## WHAT NEEDS TO BE DONE
List, from the lines below, each one with "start" in it.

## PROVIDED MATERIAL

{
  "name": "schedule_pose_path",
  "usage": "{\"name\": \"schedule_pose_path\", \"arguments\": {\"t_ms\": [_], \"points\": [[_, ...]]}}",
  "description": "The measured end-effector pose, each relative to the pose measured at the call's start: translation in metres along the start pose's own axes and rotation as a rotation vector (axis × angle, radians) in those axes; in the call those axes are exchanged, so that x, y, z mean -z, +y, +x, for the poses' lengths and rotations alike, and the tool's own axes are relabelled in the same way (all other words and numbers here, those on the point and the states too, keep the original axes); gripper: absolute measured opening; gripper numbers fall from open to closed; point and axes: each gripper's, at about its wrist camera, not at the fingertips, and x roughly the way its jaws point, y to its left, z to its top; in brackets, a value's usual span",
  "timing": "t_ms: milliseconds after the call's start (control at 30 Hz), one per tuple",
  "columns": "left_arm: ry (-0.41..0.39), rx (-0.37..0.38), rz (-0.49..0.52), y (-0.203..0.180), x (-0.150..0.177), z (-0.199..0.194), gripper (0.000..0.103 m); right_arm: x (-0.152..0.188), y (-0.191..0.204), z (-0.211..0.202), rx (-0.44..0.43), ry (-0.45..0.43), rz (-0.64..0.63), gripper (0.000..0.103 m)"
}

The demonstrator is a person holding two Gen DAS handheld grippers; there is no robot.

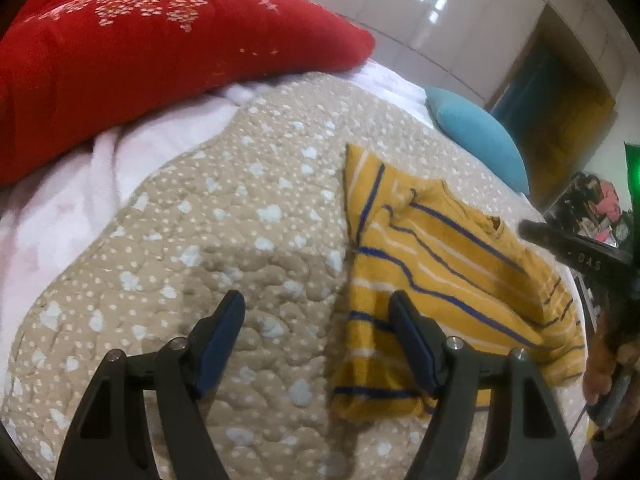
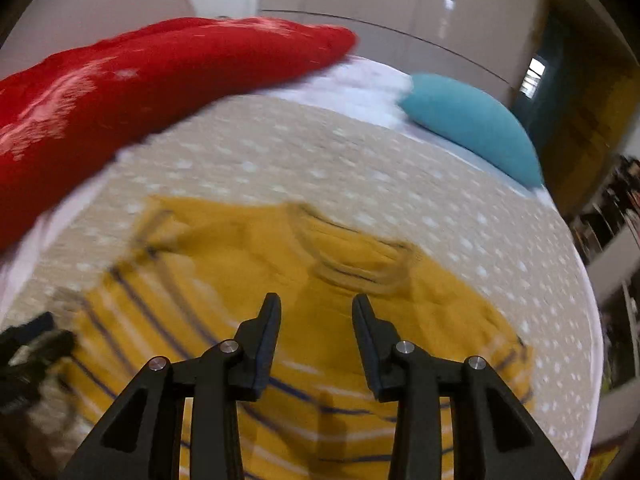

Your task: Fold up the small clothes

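Left gripper: jaws spread wide, holding nothing. It hangs over the left edge of the yellow striped shirt, one finger above the fabric, the other above the bare quilt.

Right gripper: jaws parted, nothing between them. It hangs over the upper chest of the shirt, just short of the collar. This view is smeared with motion blur, so whether the tips touch cloth cannot be told.

Shirt lies spread on the bed, collar toward the far side and hem toward the cameras. The left sleeve is crumpled, with a ridge near the shoulder. Red pillow and blue cushion sit well beyond the shirt, clear of the work.

Judgement: the fold looks not yet begun; the step in hand is picking grip points. To do it well:
- flatten the rumpled sleeve first
- pinch the shirt layers only, not the quilt beneath
- take matching points at shoulder and hem on one side
- carry that side over in a straight line, both grippers level.
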Motion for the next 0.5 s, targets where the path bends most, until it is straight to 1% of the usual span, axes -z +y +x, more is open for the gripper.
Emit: {"name": "schedule_pose_path", "arguments": {"t_ms": [67, 100, 133, 200, 267, 367, 433, 500], "points": [[-0.009, -0.003, -0.027, 0.009, -0.003, -0.004, 0.073, -0.007, 0.025, 0.004, -0.021, 0.011, -0.044, 0.036], [-0.012, 0.0, -0.041, 0.014, -0.004, -0.006, 0.073, -0.01, 0.037, 0.008, -0.035, 0.018, -0.064, 0.027], [-0.017, 0.003, -0.057, 0.02, -0.006, -0.009, 0.073, -0.013, 0.05, 0.013, -0.051, 0.025, -0.081, 0.023], [-0.03, -0.002, -0.072, 0.028, -0.008, -0.016, 0.073, -0.016, 0.068, 0.024, -0.082, 0.041, -0.095, 0.023], [-0.043, -0.023, -0.071, 0.034, -0.01, -0.021, 0.073, -0.021, 0.082, 0.04, -0.099, 0.071, -0.095, 0.023], [-0.06, -0.078, -0.053, 0.038, -0.012, -0.026, 0.073, -0.029, 0.101, 0.067, -0.111, 0.122, -0.092, 0.023], [-0.069, -0.131, -0.029, 0.038, -0.012, -0.028, 0.073, -0.034, 0.109, 0.086, -0.112, 0.153, -0.086, 0.023], [-0.071, -0.16, -0.01, 0.038, -0.012, -0.03, 0.073, -0.04, 0.114, 0.099, -0.102, 0.164, -0.07, 0.023]]}}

## RESULT OF THE EXERCISE
  "description": "The measured end-effector pose, each relative to the pose measured at the call's start: translation in metres along the start pose's own axes and rotation as a rotation vector (axis × angle, radians) in those axes; in the call those axes are exchanged, so that x, y, z mean -z, +y, +x, for the poses' lengths and rotations alike, and the tool's own axes are relabelled in the same way (all other words and numbers here, those on the point and the states too, keep the original axes); gripper: absolute measured opening; gripper numbers fall from open to closed; point and axes: each gripper's, at about its wrist camera, not at the fingertips, and x roughly the way its jaws point, y to its left, z to its top; in brackets, a value's usual span",
  "timing": "t_ms: milliseconds after the call's start (control at 30 Hz), one per tuple",

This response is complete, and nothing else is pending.